The Coca-Cola Africa Foundation this week joined forces with WaterAid to increase accessibility to safe drinking water for one of the poorest suburbs of Burkina Faso’s capital city of Ouagadougou and in two rural communities in southern Ethiopia.

The Coca-Cola Africa Foundation this week joined forces with WaterAid to increase accessibility to safe drinking water for one of the poorest suburbs of Burkina Faso’s capital city of Ouagadougou and in two rural communities in southern Ethiopia.

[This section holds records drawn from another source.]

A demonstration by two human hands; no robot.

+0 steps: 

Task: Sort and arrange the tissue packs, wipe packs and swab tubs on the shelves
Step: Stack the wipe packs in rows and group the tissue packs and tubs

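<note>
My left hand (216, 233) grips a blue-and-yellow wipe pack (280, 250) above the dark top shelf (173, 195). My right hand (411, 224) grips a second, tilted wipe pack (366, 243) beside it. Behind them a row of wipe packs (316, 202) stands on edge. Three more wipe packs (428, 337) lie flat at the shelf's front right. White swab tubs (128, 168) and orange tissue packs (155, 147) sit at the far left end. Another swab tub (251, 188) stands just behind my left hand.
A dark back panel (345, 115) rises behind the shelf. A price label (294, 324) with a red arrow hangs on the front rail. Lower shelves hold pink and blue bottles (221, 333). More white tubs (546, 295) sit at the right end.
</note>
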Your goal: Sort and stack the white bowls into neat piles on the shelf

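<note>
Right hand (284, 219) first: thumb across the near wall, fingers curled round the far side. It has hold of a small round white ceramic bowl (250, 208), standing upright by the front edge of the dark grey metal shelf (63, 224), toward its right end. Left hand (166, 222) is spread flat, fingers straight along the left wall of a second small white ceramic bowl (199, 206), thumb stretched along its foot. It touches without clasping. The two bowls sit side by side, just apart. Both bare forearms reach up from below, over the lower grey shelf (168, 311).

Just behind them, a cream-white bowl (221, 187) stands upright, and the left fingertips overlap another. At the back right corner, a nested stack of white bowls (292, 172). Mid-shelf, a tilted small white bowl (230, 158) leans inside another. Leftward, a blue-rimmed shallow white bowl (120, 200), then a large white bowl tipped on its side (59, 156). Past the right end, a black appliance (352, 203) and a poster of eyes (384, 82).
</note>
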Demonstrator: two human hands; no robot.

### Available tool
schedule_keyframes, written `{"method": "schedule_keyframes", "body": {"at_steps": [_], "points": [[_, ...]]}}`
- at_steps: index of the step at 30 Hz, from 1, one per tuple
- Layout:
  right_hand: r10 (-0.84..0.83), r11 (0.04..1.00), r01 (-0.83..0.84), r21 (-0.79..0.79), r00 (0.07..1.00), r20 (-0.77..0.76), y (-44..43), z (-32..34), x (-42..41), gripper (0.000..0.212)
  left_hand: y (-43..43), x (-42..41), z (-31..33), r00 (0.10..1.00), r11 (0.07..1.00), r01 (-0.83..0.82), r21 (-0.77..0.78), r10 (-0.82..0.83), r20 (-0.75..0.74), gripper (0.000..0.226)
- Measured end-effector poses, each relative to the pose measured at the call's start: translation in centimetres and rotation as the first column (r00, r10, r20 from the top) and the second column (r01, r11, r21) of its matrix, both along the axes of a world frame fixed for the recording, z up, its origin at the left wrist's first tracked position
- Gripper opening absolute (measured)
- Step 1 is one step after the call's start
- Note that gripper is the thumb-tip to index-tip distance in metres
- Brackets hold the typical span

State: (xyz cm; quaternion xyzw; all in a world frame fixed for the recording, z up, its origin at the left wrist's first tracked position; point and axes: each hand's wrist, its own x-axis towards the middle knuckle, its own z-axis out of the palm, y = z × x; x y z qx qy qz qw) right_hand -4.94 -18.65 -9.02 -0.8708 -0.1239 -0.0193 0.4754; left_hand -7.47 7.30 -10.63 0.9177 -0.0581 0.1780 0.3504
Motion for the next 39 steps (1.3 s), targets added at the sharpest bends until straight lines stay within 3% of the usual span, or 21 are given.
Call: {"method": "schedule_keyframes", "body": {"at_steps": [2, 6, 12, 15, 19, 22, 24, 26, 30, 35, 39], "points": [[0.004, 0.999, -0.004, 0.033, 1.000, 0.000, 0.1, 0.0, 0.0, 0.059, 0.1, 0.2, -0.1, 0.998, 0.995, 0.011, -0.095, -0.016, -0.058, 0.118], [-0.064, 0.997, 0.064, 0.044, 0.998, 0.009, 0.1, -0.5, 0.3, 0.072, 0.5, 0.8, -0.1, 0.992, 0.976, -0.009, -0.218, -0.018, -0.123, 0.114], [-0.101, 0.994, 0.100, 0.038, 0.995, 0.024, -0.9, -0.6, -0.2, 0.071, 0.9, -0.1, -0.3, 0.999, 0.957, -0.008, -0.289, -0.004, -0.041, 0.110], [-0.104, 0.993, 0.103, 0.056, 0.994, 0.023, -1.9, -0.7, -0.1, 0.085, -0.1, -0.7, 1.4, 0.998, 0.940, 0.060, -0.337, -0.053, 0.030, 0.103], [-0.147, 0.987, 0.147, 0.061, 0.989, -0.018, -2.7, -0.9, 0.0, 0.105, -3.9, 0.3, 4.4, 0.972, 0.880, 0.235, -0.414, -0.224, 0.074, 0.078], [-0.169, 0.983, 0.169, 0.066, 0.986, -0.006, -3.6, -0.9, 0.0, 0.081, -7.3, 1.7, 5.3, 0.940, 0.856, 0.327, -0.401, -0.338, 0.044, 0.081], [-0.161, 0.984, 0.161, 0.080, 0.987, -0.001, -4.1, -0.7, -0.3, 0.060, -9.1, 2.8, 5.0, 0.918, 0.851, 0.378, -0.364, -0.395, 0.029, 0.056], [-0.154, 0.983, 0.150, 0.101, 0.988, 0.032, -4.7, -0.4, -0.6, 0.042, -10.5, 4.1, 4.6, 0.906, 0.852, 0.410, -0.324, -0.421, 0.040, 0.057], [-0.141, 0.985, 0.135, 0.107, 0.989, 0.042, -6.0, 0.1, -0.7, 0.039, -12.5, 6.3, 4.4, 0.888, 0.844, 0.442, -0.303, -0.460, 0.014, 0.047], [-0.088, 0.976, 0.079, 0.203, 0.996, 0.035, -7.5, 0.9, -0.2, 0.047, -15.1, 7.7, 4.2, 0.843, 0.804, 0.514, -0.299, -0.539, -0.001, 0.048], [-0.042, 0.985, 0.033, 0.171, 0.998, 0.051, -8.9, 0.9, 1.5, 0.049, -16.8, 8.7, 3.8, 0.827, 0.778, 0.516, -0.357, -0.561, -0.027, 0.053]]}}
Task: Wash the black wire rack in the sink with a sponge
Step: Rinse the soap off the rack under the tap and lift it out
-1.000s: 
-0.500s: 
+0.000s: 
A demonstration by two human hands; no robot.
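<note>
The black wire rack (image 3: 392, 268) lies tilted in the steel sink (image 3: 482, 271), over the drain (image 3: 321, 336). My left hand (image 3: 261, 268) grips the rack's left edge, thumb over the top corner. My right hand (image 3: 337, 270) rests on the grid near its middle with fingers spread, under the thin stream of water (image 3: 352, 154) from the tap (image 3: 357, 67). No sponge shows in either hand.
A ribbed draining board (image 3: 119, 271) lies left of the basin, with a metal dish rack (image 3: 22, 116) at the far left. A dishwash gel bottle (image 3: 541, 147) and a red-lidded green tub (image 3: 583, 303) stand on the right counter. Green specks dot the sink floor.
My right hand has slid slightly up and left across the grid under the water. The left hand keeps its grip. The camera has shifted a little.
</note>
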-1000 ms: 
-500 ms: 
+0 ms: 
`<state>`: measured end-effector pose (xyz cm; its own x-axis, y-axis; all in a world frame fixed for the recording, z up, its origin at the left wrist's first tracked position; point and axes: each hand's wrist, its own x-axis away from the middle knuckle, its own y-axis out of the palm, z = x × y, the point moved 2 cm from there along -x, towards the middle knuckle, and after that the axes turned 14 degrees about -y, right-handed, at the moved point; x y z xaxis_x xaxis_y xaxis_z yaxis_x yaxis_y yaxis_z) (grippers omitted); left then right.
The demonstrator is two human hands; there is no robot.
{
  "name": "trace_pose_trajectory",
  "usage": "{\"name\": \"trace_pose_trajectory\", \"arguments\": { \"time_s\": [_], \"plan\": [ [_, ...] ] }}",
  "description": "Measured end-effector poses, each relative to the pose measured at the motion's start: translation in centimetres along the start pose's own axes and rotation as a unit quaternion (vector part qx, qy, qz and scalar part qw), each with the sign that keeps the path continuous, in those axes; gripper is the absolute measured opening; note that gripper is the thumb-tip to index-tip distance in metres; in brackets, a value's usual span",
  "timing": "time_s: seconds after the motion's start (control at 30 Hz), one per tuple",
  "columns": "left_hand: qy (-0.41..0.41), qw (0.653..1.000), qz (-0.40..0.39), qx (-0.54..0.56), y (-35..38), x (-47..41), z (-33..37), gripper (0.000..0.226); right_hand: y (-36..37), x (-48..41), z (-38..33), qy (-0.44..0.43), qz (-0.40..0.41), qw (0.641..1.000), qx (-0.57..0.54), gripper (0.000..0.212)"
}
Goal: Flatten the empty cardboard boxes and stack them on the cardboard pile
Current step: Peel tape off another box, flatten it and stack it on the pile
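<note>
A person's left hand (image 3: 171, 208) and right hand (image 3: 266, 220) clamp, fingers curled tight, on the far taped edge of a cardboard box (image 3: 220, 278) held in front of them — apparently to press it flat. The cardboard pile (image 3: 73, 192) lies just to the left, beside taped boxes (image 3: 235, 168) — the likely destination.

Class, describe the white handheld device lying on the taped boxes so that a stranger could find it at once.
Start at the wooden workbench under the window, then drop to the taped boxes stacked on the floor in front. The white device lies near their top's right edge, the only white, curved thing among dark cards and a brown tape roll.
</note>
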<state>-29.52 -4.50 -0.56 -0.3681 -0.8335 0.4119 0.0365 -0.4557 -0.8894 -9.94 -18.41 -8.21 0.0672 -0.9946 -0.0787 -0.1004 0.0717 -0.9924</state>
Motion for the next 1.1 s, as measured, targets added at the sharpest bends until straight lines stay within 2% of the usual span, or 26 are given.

Coca-Cola and WaterAid will work with the local community and water utility in Burkina Faso to extend existing water pipelines and install new water points that provide residents with clean, treated drinking water. This will help residents reduce the risk of contracting waterborne diseases that are highly prevalent in the area, such as bacterial diarrhea, Hepatitis A and Typhoid fever. It also will reduce the substantial amount of time women and girls spend walking to get water each day, and open up the possibility for them to use the time to attend school, earn an income or care for their children and families.

In Ethiopia, Coca Cola and WaterAid will help provide safe drinking water, sanitation and hygiene services to the Dita and Kemba Districts of the vast, impoverished Gamo-Gofa zone in the southern part of the country. Water and sanitation-related diseases are rampant in these two districts due to severe seasonal water shortages, the absence of perennial rivers, little surface water and high soil degradation. The Gamo-Gofa highlands, with rugged mountainous terrain, have limited road networks, resulting in water supply coverage for these two districts as low as 5 percent.

Through its Replenish Africa Initiative (RAIN), Coca-Cola says it is committed to helping provide sustained safe water access to 2 million people in Africa by 2015.

“At Coca-Cola, water stewardship is a strategic sustainability priority as so much of our business depends on water,” said Greg Koch, Coke's director of global water stewardship. “A key element of our strategy is helping communities gain access to safe water, sanitation and hygiene and we do that in partnership with them, local governments, civil society and implementation partners. Only so much can be achieved unilaterally. Partnerships, such as ours with WaterAid, make greater results possible.”

Coca-Cola this year became one of the first companies to be awarded the Carbon Trust Water Standard, which recognizes companies for consistently measuring, managing and reducing overall water usage in their operations. Coke has achieved its lowest-ever water-use ratio and reduced its water usage by nearly 15 percent since 2007.